This guide covers deploying Python-based Strands agents using Docker for for local and cloud development.

Prerequisites

  • Python 3.10+
  • Docker installed and running
  • Model provider credentials

Quick Start Setup

Install uv:

curl -LsSf https://astral.sh/uv/install.sh | sh

Configure Model Provider Credentials:

export OPENAI_API_KEY='<your-api-key>'

Note: This example uses OpenAI, but any supported model provider can be configured. See the Strands documentation for all supported model providers.

For instance, to configure AWS credentials:

  export AWS_ACCESS_KEY_ID=<'your-access-key-id'>
  export AWS_SECRET_ACCESS_KEY='<your-secret-access-key'>

Project Setup

Open Quick Setup All-in-One Bash Command
Optional: Copy and paste this bash command to create your project with all necessary files and skip remaining "Project Setup" steps below:
setup_agent() {
mkdir my-python-agent && cd my-python-agent
uv init --python 3.11
uv add fastapi "uvicorn[standard]" pydantic strands-agents "strands-agents[openai]"

# Remove the auto-generated main.py
rm -f main.py

cat > agent.py << 'EOF'
from fastapi import FastAPI, HTTPException
from pydantic import BaseModel
from typing import Dict, Any
from datetime import datetime, timezone
from strands import Agent
from strands.models.openai import OpenAIModel

app = FastAPI(title="Strands Agent Server", version="1.0.0")

# Note: Any supported model provider can be configured
# Automatically uses process.env.OPENAI_API_KEY
model = OpenAIModel(model_id="gpt-4o")

strands_agent = Agent(model=model)

class InvocationRequest(BaseModel):
    input: Dict[str, Any]

class InvocationResponse(BaseModel):
    output: Dict[str, Any]

@app.post("/invocations", response_model=InvocationResponse)
async def invoke_agent(request: InvocationRequest):
    try:
        user_message = request.input.get("prompt", "")
        if not user_message:
            raise HTTPException(
                status_code=400,
                detail="No prompt found in input.

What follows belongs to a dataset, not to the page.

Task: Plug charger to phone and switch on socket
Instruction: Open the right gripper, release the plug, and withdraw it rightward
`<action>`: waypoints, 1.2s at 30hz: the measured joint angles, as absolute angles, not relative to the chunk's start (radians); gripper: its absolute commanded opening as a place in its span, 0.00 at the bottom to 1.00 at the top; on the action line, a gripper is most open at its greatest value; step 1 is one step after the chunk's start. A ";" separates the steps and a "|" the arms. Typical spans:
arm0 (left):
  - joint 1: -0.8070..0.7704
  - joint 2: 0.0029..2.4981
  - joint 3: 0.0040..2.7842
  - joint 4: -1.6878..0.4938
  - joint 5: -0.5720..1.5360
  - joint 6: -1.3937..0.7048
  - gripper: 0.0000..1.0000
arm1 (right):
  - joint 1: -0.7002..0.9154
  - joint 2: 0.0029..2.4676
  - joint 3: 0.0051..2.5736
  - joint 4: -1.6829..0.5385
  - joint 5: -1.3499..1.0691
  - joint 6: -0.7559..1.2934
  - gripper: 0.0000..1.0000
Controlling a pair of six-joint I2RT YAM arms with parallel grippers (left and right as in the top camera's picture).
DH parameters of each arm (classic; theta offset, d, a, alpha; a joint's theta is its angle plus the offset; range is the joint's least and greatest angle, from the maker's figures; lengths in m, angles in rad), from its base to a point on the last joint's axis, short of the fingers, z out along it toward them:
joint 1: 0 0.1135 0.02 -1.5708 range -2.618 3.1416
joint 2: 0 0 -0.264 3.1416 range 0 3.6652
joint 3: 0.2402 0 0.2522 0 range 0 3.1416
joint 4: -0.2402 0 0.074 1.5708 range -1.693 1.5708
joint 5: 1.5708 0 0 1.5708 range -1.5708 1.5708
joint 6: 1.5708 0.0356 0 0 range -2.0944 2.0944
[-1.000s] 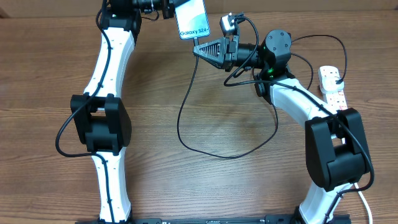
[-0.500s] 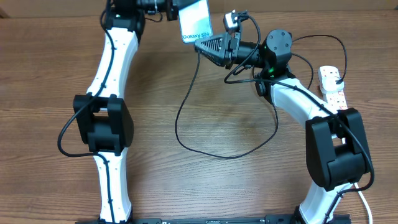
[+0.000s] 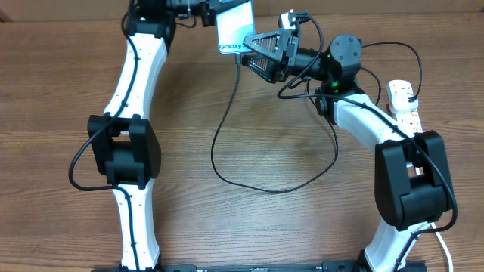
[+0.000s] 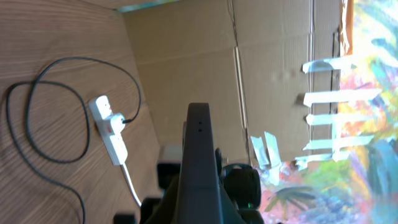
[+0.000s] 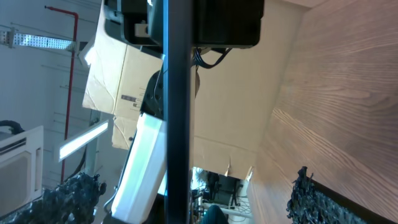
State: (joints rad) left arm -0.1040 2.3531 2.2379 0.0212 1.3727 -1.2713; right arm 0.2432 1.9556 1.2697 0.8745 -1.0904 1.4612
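My left gripper [image 3: 206,10] is shut on the phone [image 3: 234,26] and holds it raised at the table's far edge, pale screen up. In the left wrist view the phone [image 4: 199,155] is a dark slab seen edge-on, rising from that gripper [image 4: 199,208]. My right gripper [image 3: 254,51] is open at the phone's lower edge, its fingers spread wide. The right wrist view shows the phone [image 5: 178,106] as a dark bar between my right gripper's [image 5: 193,183] fingers. The charger cable [image 3: 214,151] runs from the phone's lower edge in a loop to the socket [image 3: 401,97]. Its tip is hidden.
The white socket [image 4: 109,127] lies at the table's right edge with a black plug in it and its thick white cord trailing off. Slack charger cable [image 4: 37,112] loops over the middle of the wooden table. Cardboard panels stand behind the far edge.
My right gripper has gone from shut to wide open and moved up toward the phone's lower edge. The left gripper still holds the phone, shifted slightly.
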 measured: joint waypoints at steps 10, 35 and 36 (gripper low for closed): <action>-0.037 2.353 2.238 -0.227 1.380 -1.179 0.04 | 0.134 1.956 1.269 0.487 -1.135 1.298 1.00; -0.179 2.372 2.241 -1.114 0.662 -0.503 0.04 | 0.127 1.956 1.270 -0.542 -0.538 0.498 1.00; -0.193 2.384 2.241 -1.114 0.641 -0.496 0.04 | 0.127 1.956 1.269 -0.551 -0.504 0.496 1.00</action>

Please provide a 'prompt' key in the input."
            )

        result = strands_agent(user_message)
        response = {
            "message": result.message,
            "timestamp": datetime.now(timezone.utc).isoformat(),
            "model": "strands-agent",
        }

        return InvocationResponse(output=response)

    except Exception as e:
        raise HTTPException(status_code=500, detail=f"Agent processing failed: {str(e)}")

@app.get("/ping")
async def ping():
    return {"status": "healthy"}

def main():
    import uvicorn
    uvicorn.run(app, host="0.0.0.0", port=8080)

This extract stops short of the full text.